The Bulletproof Syndrome

My first novel Oasis begins a series that tells the story of a pilot’s life in four stages. The third stage is epitomized by the following attitude: I am God’s gift to aviation and therefore bulletproof.

Many different pilot behaviors characterize the danger of false invincibility. A recent article in ePilot, an online magazine of the Aircraft Owner’s and Pilot’s Association, titled “Nowhere to Turn,” illustrates a prime example.

In this instance, a fifty-four-year-old airline captain with thousands of hours logged in the air purchased a 1948 Cessna 140 and planned to fly it to a family event the same afternoon. It all began right there and ended in tragedy.
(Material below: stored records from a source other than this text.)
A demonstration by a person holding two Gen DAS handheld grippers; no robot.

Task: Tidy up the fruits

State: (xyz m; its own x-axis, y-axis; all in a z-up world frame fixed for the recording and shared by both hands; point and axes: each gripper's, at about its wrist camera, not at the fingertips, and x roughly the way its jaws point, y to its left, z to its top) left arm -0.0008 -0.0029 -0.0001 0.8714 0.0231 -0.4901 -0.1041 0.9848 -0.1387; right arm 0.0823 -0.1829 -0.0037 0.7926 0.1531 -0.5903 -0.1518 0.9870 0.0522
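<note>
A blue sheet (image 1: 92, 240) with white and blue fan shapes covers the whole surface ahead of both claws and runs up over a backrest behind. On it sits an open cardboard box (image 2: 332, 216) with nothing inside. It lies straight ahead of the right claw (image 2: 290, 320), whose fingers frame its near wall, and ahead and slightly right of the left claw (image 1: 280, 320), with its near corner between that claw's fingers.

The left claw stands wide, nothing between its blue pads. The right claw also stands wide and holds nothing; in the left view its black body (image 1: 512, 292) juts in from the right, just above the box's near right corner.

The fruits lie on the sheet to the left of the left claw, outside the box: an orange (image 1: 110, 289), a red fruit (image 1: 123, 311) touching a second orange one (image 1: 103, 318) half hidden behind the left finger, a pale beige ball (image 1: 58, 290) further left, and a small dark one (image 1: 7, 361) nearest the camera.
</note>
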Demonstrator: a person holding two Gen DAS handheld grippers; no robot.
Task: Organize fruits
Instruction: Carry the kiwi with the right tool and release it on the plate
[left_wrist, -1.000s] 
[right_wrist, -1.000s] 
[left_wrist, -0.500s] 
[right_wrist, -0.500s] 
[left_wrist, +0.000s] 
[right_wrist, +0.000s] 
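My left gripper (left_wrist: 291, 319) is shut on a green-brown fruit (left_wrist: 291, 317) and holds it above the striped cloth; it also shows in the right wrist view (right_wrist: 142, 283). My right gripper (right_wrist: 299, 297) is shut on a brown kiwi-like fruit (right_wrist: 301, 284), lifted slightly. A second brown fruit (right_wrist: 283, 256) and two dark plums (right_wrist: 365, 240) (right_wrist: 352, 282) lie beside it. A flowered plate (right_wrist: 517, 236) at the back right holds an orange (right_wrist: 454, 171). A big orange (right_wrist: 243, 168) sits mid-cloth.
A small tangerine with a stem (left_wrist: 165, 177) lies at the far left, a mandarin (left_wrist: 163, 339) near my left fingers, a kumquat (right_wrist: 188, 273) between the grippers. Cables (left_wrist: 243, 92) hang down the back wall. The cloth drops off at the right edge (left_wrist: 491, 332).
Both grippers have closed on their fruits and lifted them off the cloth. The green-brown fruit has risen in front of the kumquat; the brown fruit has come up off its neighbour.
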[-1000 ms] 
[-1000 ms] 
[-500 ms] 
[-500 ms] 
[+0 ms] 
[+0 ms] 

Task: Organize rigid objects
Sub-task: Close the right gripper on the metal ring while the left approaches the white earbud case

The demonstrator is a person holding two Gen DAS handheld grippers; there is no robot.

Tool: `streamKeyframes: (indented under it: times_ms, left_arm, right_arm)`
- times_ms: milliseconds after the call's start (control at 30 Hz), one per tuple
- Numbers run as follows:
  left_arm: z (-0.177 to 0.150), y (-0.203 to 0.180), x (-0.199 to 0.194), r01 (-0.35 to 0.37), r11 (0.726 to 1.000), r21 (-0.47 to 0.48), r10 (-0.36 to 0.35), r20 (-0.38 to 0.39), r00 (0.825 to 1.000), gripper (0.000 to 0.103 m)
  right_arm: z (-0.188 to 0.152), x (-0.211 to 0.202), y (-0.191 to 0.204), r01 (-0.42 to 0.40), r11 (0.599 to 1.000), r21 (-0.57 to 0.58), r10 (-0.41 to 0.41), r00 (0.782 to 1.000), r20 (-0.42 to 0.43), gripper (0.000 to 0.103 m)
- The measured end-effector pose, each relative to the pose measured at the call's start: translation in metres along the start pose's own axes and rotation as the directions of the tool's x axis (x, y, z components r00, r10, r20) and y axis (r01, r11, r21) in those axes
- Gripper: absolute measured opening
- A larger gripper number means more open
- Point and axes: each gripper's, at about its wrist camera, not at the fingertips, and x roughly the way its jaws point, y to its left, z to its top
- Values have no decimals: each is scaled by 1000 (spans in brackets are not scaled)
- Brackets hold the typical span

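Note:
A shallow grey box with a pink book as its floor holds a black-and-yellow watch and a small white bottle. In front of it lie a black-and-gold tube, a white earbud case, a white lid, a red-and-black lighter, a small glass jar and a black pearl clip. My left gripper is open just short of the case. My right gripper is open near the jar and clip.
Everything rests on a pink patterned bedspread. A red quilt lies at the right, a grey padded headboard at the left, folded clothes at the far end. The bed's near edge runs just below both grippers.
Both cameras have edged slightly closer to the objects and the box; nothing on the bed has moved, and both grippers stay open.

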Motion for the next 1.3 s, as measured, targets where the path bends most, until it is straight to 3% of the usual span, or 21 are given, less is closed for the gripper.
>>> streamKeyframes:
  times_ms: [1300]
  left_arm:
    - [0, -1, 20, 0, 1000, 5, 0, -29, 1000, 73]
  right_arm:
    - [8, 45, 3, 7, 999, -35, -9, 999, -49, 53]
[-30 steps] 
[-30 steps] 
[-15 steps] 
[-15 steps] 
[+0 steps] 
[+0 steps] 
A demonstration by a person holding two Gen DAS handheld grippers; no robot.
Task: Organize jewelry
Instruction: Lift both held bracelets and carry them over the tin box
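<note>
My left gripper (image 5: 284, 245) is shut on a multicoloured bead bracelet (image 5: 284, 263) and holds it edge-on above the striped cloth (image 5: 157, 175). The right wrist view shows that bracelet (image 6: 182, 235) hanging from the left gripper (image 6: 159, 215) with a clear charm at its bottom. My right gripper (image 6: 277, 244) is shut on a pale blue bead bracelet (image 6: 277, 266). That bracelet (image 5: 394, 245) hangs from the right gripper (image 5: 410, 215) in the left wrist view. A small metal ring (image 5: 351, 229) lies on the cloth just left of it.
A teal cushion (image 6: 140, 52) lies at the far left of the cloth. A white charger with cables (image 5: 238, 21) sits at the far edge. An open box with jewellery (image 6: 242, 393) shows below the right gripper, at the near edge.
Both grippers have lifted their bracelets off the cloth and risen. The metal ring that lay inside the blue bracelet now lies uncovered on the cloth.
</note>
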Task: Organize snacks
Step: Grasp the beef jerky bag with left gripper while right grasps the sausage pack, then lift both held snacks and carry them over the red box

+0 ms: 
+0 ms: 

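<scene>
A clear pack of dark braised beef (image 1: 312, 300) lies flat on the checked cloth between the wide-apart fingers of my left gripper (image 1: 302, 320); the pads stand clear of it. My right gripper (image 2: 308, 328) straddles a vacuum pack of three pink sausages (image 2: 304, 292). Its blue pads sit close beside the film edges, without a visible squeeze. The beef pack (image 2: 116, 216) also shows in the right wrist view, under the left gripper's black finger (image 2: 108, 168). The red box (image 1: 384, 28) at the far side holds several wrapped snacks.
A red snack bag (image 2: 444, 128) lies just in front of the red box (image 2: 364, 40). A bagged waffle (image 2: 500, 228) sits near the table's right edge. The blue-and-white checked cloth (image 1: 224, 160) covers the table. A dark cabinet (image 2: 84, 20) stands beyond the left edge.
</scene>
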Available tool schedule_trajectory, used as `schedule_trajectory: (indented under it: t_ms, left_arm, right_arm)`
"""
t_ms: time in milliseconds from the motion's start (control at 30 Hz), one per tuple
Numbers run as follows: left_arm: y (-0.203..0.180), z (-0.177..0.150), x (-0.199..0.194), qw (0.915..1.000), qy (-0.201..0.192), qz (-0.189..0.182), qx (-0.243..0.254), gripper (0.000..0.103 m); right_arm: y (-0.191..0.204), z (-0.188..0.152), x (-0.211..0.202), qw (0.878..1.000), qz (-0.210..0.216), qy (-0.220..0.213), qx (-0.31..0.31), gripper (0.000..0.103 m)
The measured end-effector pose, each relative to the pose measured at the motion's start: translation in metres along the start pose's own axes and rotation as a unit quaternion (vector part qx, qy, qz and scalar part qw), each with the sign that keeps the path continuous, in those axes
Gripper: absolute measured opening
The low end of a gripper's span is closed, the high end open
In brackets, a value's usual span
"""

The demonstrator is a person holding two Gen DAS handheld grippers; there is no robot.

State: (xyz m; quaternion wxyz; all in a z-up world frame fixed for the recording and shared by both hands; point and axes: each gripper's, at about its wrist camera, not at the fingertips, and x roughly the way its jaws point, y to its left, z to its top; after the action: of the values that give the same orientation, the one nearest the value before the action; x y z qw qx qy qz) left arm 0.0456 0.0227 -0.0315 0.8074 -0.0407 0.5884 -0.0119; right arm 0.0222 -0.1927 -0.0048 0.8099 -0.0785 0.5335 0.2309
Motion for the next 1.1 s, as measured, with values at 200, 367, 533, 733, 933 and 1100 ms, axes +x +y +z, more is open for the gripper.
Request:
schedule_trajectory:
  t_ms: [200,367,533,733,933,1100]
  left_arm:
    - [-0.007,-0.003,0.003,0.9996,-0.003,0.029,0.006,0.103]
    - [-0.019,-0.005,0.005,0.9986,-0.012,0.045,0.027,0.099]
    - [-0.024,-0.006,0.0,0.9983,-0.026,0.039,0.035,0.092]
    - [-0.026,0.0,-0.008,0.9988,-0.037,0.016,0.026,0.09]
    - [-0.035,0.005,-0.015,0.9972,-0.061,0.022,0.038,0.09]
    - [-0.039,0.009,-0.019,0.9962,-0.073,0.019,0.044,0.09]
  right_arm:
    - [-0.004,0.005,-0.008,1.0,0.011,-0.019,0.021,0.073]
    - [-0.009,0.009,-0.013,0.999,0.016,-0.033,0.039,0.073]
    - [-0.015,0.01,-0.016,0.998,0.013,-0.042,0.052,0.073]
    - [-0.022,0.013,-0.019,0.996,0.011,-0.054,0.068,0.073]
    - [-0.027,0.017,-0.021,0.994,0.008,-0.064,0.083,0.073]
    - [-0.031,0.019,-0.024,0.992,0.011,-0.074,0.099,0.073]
The pilot had reached what is considered to be the pinnacle of civilian aviation. Depending on his career path, he very likely was in the top percentile of pilots at his airline, which meant the equipment he flew, his pay scale, and his work schedules couldn’t be very much better.

Every work day, from the moment he shows up at the airport, he’s in charge. He works for a chief pilot and the airline, of course, but when it comes to operating his flights on that trip, no one can usurp his decisions unless he allows it to happen. Following preflight preparations, he climbs in the cockpit of a jetliner with all the latest bells and whistles. Yes, he’s a pilot and he has all the requisite “stick and rudder” skills, but the day-in, day-out job of an airline pilot is more of a systems manager than anything else. The airline wants him to use the automatic systems to the maximum extent because almost without exception, the airplane can fly itself more precisely than a pilot can.

So that’s the environment within which he had accumulated the vast majority of his flight hours. In this case, he more than likely had at least some recent light-aircraft experience, including “taildraggers” (as opposed to conventional trycycle landing gear), because he elected to fly his new purchase on the very day he took possession.

Weather conditions along his planned route of flight indicated widespread IMC (instrument meterological conditions), which both legally and sensibly required filing of an IFR (instrument flight rules) flight plan and contact with air traffic controllers from takeoff to landing. The pilot knew all about how to do that because he’d never done anything else when flying for his airline no matter how clear the weather might have been.

But he had a problem. His Cessna 140 was equipped with only the most basic instrumentation, none of which was suitable for anything other than VFR (visual flight rules) operation. And here’s where the bulletproof syndrome kidnapped the decision-making process.

He couldn’t have possibly looked at the weather forecast, with low clouds, poor visibility, icing, and light snow, and not realized how dangerous it was to takeoff with an airplane that didn’t even have an attitude indicator that would allow him to lose sight of the horizon and the ground and still maintain his pitch and bank angles within safe parameters. That’s just asking for it, and the weather gods delivered when he abandoned common sense and good judgment thinking, “I can do this.” To quote from the AOPA ePilot article:

“. . . the airport closest to the accident site reported overcast skies at just 400 feet, with a mile and a half visibility in mist and a one-degree temperature/dew point spread [in other words, perfect for structural icing]. The airplane impacted level ground nose-low while banking to the left; the 300-foot debris field suggested that it hit at flying speed. The main wreckage was found just 100 yards from a field of 400-foot-tall wind turbines. That day, their blades would have reached the bottoms of the clouds.

“Investigators found no evidence that the Cessna hit any of the windmills. Instead, data recovered from the pilot’s GPS suggested that it tracked the direct line from [departure to destination] at altitudes from 300 to 600 feet agl [above ground level] until a little more than two minutes before the crash, when it abruptly turned 90 degrees to the left and flew east for about a minute. It then made a figure-eight turn [he doesn’t know what to do next] at altitudes between about 900 and 1,500 agl–well above the reported ceilings [he’s in the clouds]–before the GPS data ended [he crashed]. While the report doesn’t specify whether the wind farm was depicted in the instrument’s database, the track data suggest that the pilot hadn’t known it was there. The sudden emergence of towers reaching into the clouds must have come as an unpleasant surprise.”

Now that’s an understatement.

Pilots call it “scud-running.”

This pilot calls it dumber than a stump.